Un casse-tête des plus chinois pour messieurs du jury
Lettres de menaces envoyées à une femme blanche par un « fils du ciel » – Verdict aujourd’hui
Un jury de langue anglaise, en cour d’Assises, a un vrai casse-tête chinois à résoudre, en décidant aujourd’hui du sort d’un céleste, nommé Hum Keep, ancien secrétaire de la société chinoise Chee Kong Tong, loge maçonnique orientale, actuellement devant ses « pairs » sous l’accusation d’avoir envoyé des lettres anonymes en la menaçant de mort, à Auréa Parenteau, la supposée femme blanche de Chew York, 981, rue Saint-Urbain. Tout le procès repose sur les expertises du docteur Rosario Fontaine, médecin légiste, et de M. Paul Rioux, expert en écritures.
Hier, tout le jour durant, le juge Wilfrid Lazure, écouta patiemment une analyse des supposées menaces, qui auraient été écrites avec le pinceau traditionnel des Chinois, de la main gauche par dessus le march, et en caractère des plus modernes.
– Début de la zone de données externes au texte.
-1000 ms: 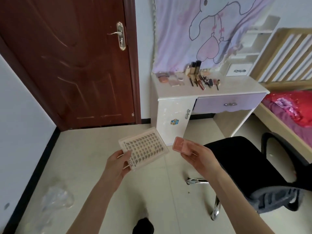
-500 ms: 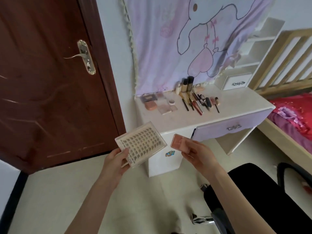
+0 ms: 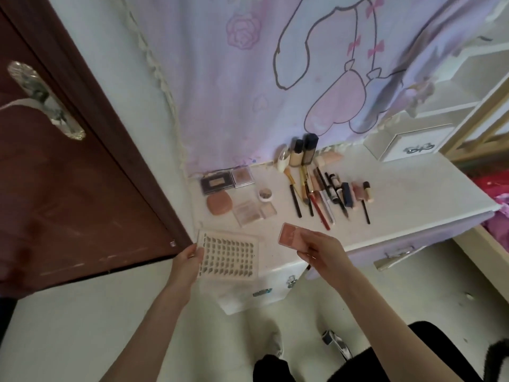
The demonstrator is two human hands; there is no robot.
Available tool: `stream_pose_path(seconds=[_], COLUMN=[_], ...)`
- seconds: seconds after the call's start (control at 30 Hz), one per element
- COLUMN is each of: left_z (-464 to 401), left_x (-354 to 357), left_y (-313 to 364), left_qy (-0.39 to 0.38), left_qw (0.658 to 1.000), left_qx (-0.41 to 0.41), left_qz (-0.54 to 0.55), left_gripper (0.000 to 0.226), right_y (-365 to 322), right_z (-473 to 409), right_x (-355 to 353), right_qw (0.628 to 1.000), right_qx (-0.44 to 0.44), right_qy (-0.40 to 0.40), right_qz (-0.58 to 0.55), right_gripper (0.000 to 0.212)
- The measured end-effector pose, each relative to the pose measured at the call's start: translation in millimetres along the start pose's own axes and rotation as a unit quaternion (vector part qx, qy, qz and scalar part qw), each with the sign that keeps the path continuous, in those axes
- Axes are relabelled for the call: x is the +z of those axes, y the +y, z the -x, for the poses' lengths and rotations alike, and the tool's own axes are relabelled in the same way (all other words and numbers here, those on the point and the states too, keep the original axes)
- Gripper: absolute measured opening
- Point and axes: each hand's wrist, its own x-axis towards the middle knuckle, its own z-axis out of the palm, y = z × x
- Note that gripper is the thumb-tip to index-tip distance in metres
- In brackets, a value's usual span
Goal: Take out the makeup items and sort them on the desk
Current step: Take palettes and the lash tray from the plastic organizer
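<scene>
My left hand (image 3: 185,259) grips the left edge of a flat clear lash tray (image 3: 228,255) with rows of small dark lashes, held over the front left corner of the white desk (image 3: 399,205). My right hand (image 3: 319,249) pinches a small pink blush compact (image 3: 290,235) just above the desk's front edge. On the desk lie palettes (image 3: 217,182), a peach compact (image 3: 219,204), clear cases (image 3: 252,213), a small round jar (image 3: 265,194), a row of pencils and brushes (image 3: 327,197), and upright foundation bottles (image 3: 303,150) at the back.
A brown door (image 3: 68,188) with a metal handle stands at the left. A lilac cartoon cloth (image 3: 303,64) hangs behind the desk. A small white drawer box (image 3: 413,144) sits at the back right. A black chair (image 3: 413,354) is at the lower right, a red bed (image 3: 498,199) beyond.
I have come closer to the desk, which now fills the view. Both hands, still holding the lash tray and the pink compact, have moved forward over the desk's front edge.
</scene>
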Motion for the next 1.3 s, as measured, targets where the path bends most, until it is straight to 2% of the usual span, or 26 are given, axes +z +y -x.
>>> stream_pose_path(seconds=[0.17,0.3,0.43,0.6,0.7,0.77,0.83,1.0,1.1,1.2,1.27,1.3], left_z=[-40.3,-65.7,-85.7,-111.5,-121.4,-121.9,-120.9,-125.4,-121.0,-113.5,-109.9,-108.9], left_x=[24.2,48.1,74.5,112.6,140.7,160.1,180.0,236.8,280.0,328.6,357.6,369.4], left_y=[7.7,18.6,38.1,59.9,70.9,77.7,82.6,94.3,98.9,97.9,91.5,87.0], left_qy=[0.011,-0.036,-0.101,-0.148,-0.169,-0.189,-0.207,-0.206,-0.214,-0.212,-0.21,-0.213], left_qw=[0.998,0.995,0.991,0.986,0.983,0.979,0.975,0.976,0.973,0.973,0.968,0.954], left_qx=[-0.056,-0.089,-0.086,-0.074,-0.072,-0.074,-0.076,-0.076,-0.085,-0.076,-0.035,0.011], left_qz=[-0.008,0.02,0.03,0.021,0.014,0.013,0.011,-0.011,-0.007,-0.038,-0.133,-0.211], left_gripper=[0.036,0.028,0.021,0.027,0.03,0.023,0.014,0.017,0.013,0.015,0.02,0.022], right_y=[-9.9,-17.8,-28.0,-45.7,-56.9,-65.0,-72.8,-100.9,-124.1,-147.6,-158.4,-162.4], right_z=[-45.9,-74.9,-98.2,-117.3,-126.0,-130.4,-135.4,-158.3,-173.3,-187.5,-195.9,-199.5], right_x=[-1.6,0.8,4.2,-2.9,-20.9,-33.0,-42.4,-77.0,-116.1,-172.7,-212.7,-230.9], right_qw=[0.999,0.997,0.997,0.996,0.995,0.995,0.996,0.996,0.991,0.977,0.954,0.939], right_qx=[0.045,0.07,0.072,0.069,0.052,0.045,0.043,0.019,0.003,-0.02,-0.032,-0.033], right_qy=[-0.001,0.01,0.021,0.03,0.026,0.018,0.014,0.024,0.067,0.156,0.223,0.256], right_qz=[0.009,0.0,-0.006,-0.047,-0.087,-0.082,-0.073,-0.085,-0.115,-0.145,-0.196,-0.226], right_gripper=[0.026,0.024,0.013,0.011,0.021,0.027,0.023,0.015,0.012,0.014,0.016,0.014])
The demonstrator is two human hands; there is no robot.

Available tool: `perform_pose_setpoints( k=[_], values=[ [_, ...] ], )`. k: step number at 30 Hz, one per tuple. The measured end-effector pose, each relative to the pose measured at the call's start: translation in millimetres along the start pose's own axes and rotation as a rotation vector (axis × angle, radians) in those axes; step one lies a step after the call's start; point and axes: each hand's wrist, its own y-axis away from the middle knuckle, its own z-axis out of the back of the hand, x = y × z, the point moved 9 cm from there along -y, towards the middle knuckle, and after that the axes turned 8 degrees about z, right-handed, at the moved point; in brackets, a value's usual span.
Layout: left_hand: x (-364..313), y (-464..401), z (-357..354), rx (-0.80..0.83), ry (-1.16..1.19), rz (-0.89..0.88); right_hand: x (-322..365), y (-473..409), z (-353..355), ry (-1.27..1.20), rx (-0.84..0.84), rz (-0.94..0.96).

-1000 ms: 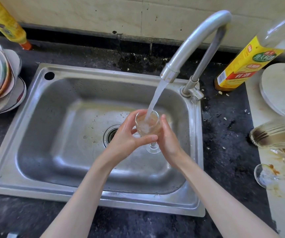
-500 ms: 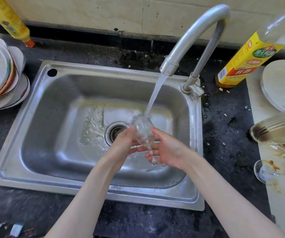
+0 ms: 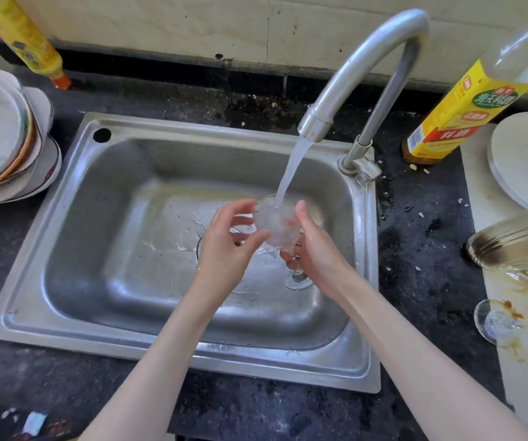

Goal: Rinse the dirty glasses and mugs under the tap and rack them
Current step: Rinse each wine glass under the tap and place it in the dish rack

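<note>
we hold a stemmed glass [image 3: 274, 225] over the sink [image 3: 103, 237], near its right wall, mouth up in the stream from the tap [image 3: 361, 71]. our right hand [image 3: 315, 249] wraps its stem and lower bowl; our left hand [image 3: 227, 246] curls round the bowl, thumb pressing it. wet glass may well slip and crack against the steel, and hard flow could splash the counter's right edge, where dirty glasses [image 3: 517, 243] wait.
</note>
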Motion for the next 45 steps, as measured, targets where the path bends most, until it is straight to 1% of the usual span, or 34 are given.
perform_pose_setpoints(
  k=[2, 3, 4, 5, 7, 9, 10, 12, 13, 15, 18, 19, 20, 21, 23, 24, 25, 27, 28, 30, 31, 32, 34, 35, 36, 38, 40, 41, 42, 43, 45],
  values=[
    [-23, -2, 3, -0.005, -0.199, -0.223, 3, -1, -2, 0.022, 0.060, 0.006],
    [-32, -4, 3, 0.017, -0.263, -0.293, 5, -2, -2, 0.039, 0.083, 0.004],
    [-40, -7, 1, 0.074, -0.303, -0.322, 8, -2, 0, 0.060, 0.099, 0.001],
    [-45, -10, -4, 0.163, -0.329, -0.318, 10, -2, 2, 0.099, 0.108, -0.002],
    [-49, -12, -24, 0.410, -0.372, -0.260, 16, -3, 6, 0.190, 0.117, -0.006],
    [-43, -5, -46, 0.671, -0.397, -0.137, 20, -5, 8, 0.229, 0.126, -0.021],
    [-40, -1, -54, 0.754, -0.415, -0.088, 20, -6, 10, 0.253, 0.143, -0.033],
    [-37, 1, -60, 0.811, -0.453, -0.045, 22, -7, 9, 0.301, 0.210, -0.044],
    [-36, -1, -59, 0.797, -0.461, -0.040, 22, -7, 8, 0.306, 0.241, -0.039],
    [-38, -9, -54, 0.680, -0.451, -0.028, 22, -9, 8, 0.295, 0.275, -0.011],
    [-37, -21, -40, 0.414, -0.370, -0.005, 27, -12, 12, 0.294, 0.195, 0.103],
    [-36, -22, -37, 0.376, -0.341, -0.014, 30, -13, 13, 0.305, 0.157, 0.141],
    [-36, -21, -38, 0.404, -0.339, -0.038, 31, -13, 14, 0.304, 0.127, 0.156],
    [-35, -19, -44, 0.485, -0.384, -0.072, 31, -14, 14, 0.286, 0.114, 0.147],
    [-32, -9, -54, 0.668, -0.545, -0.118, 23, -18, 12, 0.293, 0.144, 0.087],
    [-30, -7, -55, 0.711, -0.575, -0.112, 22, -18, 9, 0.304, 0.178, 0.061],
    [-33, -8, -54, 0.710, -0.559, -0.107, 21, -18, 6, 0.291, 0.208, 0.047],
    [-41, -15, -47, 0.600, -0.497, -0.112, 21, -19, 3, 0.248, 0.220, 0.037],
    [-42, -19, -42, 0.519, -0.452, -0.103, 23, -19, 4, 0.257, 0.204, 0.071],
    [-35, -27, -31, 0.367, -0.383, -0.060, 31, -22, 6, 0.350, 0.163, 0.192],
    [-34, -27, -29, 0.336, -0.372, -0.065, 34, -23, 6, 0.370, 0.152, 0.228],
    [-34, -25, -34, 0.381, -0.383, -0.095, 34, -25, 5, 0.362, 0.158, 0.237],
    [-34, -18, -46, 0.537, -0.428, -0.169, 27, -29, 0, 0.330, 0.211, 0.158],
    [-33, -16, -47, 0.577, -0.460, -0.169, 21, -31, -2, 0.311, 0.243, 0.094],
    [-32, -17, -45, 0.580, -0.477, -0.144, 18, -32, -4, 0.285, 0.268, 0.036],
    [-32, -24, -36, 0.477, -0.486, -0.107, 18, -31, -7, 0.301, 0.281, 0.041],
    [-29, -30, -23, 0.310, -0.446, -0.028, 25, -31, -5, 0.384, 0.228, 0.164],
    [-27, -32, -18, 0.257, -0.407, 0.006, 28, -30, -4, 0.420, 0.205, 0.214],
    [-26, -32, -18, 0.261, -0.389, 0.018, 28, -28, -5, 0.450, 0.186, 0.237],
    [-26, -31, -22, 0.330, -0.386, 0.000, 26, -27, -6, 0.443, 0.177, 0.231],
    [-22, -24, -33, 0.557, -0.415, 0.000, 21, -26, -7, 0.338, 0.182, 0.148]
  ],
)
Me Paul Désy, avocat de la défense, prétend qu’un autre Chinois, dans un but de vengeance aurait joué ce vilain tour et au prévenu, Hum Keep, et à la plaignante, Mme Chew York, tandis que Me Ivan Sabourin, assisté de Me Raymond Noël, avocat de la poursuite privée, produit exhibits, originaux, agrandissements pour démontrer au jury que les menaces ont été écrites par Keep.
Les fameuses lettres
Les deux lettres de menaces adressées à Auréa Parenteau en guise de souhaits du Nouvel An se lisent comme suit : « All your family have die, dead after this date, not any longer. » « All family die and dead at once. Die to be quick. » Cet anglais original impressionna le jury et deux témoins de la Couronne en conclurent que l’écriture du prévenu dans des lettres mises au dossiers avait une grande analogie avec ces menaces de mort. Le docteur Fontaine, après une analyse fort intéressante, déclara au tribunal :
Mon opinion basée sur les similarités dans les deux écritures est que le prévenu Hum Keep a écrit ces deux lettres de menaces.
Maître Paul Désy cita ensuite de nombreux experts internationaux en écriture et souligna surtout la déclaration suivante d’Osborne, une autorité dans toute l’Europe : « Trop de similitudes dans les documents les rendent sujets à des erreurs nombreuses et tendent vers une conclusion erronée. »
Mais ces similitudes suffisent aussi pour former une opinion, reprit le docteur Fontaine, qui conclut en affirmant qu’il est sûr que le prévenu a écrit ses deux messives de la main gauche et il s’expliqua ainsi :
Il y a tremblement dans les lettres du commencement à la fin et ceci prouve hors de tout doute un travail exécuté par la main gauche.
- Croyez-vous à une imitation par une autre personne ? Demanda Me Désy.
- Non.
- Mais des experts et non des moindres disent ce tremblement que vous venez de souligner est une preuve presque certaine d’une imitation ?
- Je répète que mon opinion est formée et je crois que Hum Keep a écrit les menaces. Et si ce sont des imitations, elles sont pauvres, bien pauvres.
Monsieur Paul Rioux, professeur, corrobora le témoignage du docteur Fontaine et dit à son tour que les menaces reprochées au prévenu ont été écrites de la main gauche. Puis Me Sabourin, vu la chaleur torride de la salle d’audience, demanda un ajournement à ce matin, à 10 heures. Les jurés prêtèrent serment de ne pas parler de l’affaire avec qui que ce soit et furent autorisés à retourner dans leurs familles pour la nuit. Hum Keep reprit aussi sa liberté provisoire, avec son cautionnement initial.
Le matin
Après l’assermentation des jurés, Me Ivan Sabourin fit entendre Auréa Parenteau. Ce témoin relata avoir reçu deux lettres la menaçant de mort avec sa famille, la première le lendemain de Noël et la seconde la veille du jour de l’An. Ici la Couronne demanda au témoin :
- Hum Keep vous avait-il fait des menaces auparavant ?
- Je m’objecte à une telle question, reprit Me Désy. Nous prétendons, et c’est-là notre défense que le prévenu n’a pas envoyé ces lettres.
Le juge Lazure donna raison à la défense puis le mari de la plaignante Chew York, témoigna dans le même sens que sa femme. Le témoin donna un détail intéressant à la défense en affirmant que c’est George Hum. Un chef maçonnique, qui a payé toutes les dépenses occasionnées par ce procès devant le jurés.
(Texte paru dans les Chroniques judiciaires du quotidien Le Canada le 1er juin 1937).